Omit every picture and return the rest of the data unaltered.

- Opening Delimiter -

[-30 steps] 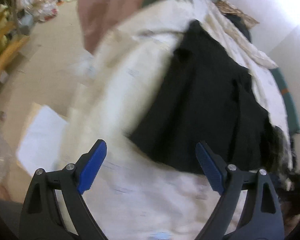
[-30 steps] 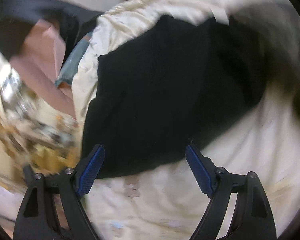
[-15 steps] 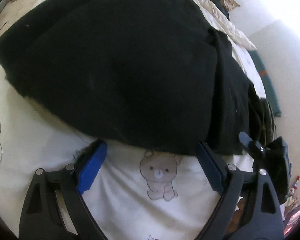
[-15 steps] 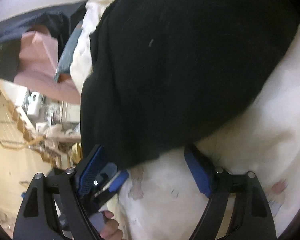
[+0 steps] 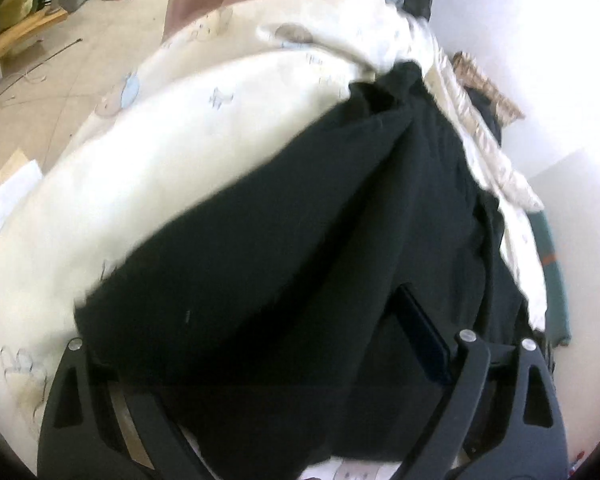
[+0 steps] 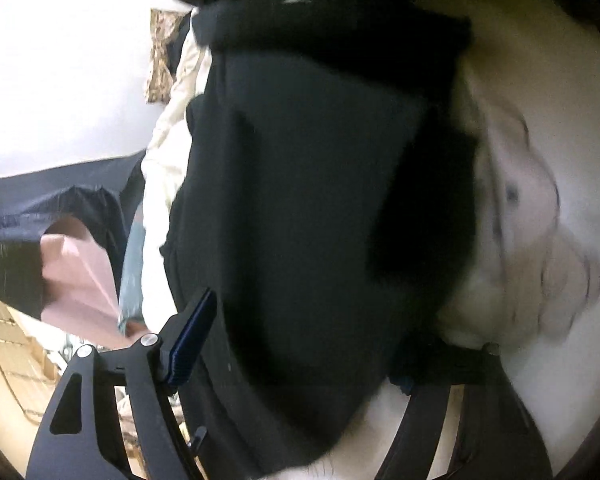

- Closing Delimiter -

> [Response box]
[-30 steps] 
[-30 steps] 
[-15 steps] 
[-15 steps] 
[+0 steps] 
[+0 steps] 

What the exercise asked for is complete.